La malattia, per svilupparsi ha bisogno di due organismi "ospiti": un "serbatoio" ed un "vettore".
Il "serbatoio" di solito è un mammifero: può essere l’uomo, il gatto, ma molto più spesso è il cane. Il cane è più soggetto ad esserne colpito, perché le sue difese naturali sono meno efficienti nel combattere l’infezione, rispetto a quelle di altri animali.
Il "vettore" invece è un insetto detto flebotomo o pappatacio(3). Il pappatacio di norma si nutre di zuccheri, ma le femmine, nel periodo in cui depongono le uova, si nutrono di sangue. Attraverso questi "pasti ematici" i pappataci diffondono la malattia.
Quando si parla di infezione da Leishmania, è necessario fare una precisazione. L’infezione, ovvero la presenza del parassita dentro al corpo dell’ospite può arrivare a colpire un numero elevato di cani, persino il 50%, in alcune zone.
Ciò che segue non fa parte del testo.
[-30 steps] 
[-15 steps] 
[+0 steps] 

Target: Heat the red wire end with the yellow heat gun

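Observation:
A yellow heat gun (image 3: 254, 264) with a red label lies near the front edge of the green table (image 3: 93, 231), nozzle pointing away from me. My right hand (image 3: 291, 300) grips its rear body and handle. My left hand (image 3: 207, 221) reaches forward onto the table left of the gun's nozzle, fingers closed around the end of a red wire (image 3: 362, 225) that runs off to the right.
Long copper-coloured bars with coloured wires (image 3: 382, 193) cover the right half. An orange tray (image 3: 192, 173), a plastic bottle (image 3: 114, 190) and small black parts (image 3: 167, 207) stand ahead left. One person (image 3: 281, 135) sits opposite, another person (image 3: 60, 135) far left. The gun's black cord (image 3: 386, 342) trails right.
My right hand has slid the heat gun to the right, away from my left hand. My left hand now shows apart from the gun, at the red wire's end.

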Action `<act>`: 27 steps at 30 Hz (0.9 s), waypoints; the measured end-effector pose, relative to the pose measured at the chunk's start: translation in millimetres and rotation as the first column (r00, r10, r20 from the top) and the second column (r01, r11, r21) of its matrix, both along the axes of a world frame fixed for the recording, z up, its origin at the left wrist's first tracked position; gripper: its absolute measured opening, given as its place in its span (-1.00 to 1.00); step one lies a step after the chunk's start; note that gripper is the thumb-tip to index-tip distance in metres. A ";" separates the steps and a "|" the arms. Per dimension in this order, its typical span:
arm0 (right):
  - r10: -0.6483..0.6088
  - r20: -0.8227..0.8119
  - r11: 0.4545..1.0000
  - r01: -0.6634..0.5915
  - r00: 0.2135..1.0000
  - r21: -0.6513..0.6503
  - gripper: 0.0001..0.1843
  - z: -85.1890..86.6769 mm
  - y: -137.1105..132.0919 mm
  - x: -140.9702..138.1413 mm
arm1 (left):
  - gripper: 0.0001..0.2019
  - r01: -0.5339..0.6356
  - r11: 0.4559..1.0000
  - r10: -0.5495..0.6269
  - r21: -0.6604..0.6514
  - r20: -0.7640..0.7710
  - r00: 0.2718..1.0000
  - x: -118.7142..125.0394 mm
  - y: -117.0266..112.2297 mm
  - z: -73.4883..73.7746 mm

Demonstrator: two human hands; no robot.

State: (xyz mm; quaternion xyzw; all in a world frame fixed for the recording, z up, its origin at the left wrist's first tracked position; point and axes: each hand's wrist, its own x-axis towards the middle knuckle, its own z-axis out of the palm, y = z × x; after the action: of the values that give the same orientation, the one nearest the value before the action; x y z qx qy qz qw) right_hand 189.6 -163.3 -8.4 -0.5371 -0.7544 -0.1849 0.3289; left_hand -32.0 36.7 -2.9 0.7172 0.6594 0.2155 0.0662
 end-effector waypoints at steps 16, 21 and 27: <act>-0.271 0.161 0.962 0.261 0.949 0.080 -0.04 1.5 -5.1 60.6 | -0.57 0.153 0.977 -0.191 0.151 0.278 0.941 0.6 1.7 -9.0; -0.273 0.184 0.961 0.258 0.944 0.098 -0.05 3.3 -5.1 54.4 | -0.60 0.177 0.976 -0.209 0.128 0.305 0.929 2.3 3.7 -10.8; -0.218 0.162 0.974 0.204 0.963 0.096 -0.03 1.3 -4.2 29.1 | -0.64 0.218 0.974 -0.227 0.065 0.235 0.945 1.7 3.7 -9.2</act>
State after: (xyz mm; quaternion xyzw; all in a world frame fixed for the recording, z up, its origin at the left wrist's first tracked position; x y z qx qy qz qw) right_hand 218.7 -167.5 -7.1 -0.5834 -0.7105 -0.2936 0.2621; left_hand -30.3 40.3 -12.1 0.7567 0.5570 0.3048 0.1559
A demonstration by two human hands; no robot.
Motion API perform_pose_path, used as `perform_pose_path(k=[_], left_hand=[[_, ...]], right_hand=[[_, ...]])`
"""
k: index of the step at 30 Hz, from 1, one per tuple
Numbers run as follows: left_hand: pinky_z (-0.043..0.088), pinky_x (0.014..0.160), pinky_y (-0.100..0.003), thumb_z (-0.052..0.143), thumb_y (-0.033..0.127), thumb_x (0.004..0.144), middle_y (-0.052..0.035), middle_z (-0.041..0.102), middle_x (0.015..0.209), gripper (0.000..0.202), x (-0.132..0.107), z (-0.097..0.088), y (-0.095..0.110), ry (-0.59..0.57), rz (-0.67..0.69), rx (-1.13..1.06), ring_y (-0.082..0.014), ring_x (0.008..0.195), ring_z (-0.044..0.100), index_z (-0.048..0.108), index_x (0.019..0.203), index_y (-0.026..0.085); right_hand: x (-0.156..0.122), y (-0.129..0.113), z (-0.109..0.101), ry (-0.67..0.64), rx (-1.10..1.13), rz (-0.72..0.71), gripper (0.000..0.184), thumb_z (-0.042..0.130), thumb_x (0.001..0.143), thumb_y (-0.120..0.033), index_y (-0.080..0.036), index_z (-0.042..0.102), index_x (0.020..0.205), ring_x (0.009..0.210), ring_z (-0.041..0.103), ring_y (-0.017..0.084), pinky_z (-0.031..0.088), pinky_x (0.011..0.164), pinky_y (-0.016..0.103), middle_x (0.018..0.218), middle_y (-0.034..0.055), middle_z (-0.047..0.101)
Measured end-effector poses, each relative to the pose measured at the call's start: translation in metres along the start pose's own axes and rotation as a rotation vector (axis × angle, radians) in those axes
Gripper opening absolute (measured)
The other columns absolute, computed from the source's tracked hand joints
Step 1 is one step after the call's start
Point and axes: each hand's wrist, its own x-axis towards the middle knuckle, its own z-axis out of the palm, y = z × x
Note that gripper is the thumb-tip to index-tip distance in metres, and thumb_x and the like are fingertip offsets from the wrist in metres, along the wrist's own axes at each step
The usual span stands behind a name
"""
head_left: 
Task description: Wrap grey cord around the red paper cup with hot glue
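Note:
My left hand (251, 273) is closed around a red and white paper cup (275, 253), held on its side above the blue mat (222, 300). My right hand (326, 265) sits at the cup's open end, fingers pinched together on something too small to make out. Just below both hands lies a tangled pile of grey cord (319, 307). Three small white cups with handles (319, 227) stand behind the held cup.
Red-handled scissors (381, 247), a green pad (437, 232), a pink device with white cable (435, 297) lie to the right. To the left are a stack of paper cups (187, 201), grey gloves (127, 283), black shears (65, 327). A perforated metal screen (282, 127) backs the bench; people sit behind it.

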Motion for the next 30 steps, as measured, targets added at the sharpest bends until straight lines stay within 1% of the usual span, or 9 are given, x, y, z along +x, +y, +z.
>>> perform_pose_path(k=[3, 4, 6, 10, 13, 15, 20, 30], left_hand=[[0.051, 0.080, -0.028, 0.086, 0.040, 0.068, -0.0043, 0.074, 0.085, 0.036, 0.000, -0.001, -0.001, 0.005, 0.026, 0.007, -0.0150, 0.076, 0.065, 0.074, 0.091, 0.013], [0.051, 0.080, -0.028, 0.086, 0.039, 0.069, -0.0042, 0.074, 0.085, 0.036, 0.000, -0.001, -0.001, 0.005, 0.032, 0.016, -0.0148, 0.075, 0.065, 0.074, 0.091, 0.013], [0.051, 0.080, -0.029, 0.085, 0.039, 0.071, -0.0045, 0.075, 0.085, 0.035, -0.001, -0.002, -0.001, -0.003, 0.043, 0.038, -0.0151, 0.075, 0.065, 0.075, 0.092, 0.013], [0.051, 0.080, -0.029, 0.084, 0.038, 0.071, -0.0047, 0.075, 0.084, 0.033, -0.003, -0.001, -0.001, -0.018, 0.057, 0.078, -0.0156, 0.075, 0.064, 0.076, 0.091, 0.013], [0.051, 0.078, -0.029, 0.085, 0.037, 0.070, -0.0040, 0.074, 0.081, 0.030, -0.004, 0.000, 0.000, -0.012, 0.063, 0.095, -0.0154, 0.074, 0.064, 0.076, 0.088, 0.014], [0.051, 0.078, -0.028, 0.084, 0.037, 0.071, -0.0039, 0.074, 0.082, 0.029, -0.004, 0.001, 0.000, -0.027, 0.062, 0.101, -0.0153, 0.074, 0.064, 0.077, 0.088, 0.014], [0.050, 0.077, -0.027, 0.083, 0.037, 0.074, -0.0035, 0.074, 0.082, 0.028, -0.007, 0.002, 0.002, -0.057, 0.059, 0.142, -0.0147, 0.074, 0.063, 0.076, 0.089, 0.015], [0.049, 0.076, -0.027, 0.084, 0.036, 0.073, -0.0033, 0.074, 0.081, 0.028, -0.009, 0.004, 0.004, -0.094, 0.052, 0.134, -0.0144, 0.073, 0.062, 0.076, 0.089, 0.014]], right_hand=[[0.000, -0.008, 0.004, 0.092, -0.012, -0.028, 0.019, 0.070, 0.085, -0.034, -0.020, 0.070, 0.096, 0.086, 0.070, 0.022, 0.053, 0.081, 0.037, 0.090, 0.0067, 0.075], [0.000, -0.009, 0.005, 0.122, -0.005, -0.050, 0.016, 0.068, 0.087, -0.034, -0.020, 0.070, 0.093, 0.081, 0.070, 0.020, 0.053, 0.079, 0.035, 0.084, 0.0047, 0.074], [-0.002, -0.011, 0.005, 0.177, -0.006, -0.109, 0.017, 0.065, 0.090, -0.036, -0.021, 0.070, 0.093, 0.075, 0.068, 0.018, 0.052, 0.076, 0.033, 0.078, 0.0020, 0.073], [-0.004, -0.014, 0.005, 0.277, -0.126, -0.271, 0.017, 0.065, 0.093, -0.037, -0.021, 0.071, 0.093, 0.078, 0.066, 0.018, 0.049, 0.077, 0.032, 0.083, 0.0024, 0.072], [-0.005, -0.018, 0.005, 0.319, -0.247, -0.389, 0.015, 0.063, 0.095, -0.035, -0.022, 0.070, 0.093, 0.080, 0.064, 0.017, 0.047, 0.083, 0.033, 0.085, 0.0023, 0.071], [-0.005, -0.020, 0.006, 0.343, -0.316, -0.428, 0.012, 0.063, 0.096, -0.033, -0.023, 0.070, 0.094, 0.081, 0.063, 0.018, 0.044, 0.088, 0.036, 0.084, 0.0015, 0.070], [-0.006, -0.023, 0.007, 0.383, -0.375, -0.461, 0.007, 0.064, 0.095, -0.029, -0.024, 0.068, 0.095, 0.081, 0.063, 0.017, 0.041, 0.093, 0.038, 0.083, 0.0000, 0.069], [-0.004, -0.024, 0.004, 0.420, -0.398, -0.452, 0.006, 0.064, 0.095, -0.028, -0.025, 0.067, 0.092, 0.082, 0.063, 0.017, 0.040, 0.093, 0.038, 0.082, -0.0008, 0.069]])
Fortunatamente, però, solo una piccola percentuale dei cani infetti svilupperanno la malattia in modo grave (meno del 10%).
(1)Parassita = organismo che vive sulla superficie o all’interno di un altro organismo vivente, sfruttando le risorse energetiche.
(2)Genere = raggruppamento di organismi viventi che hanno delle caratteristiche comuni.
(3)Flebotomo o pappatacio = insetto che trasmette la malattia.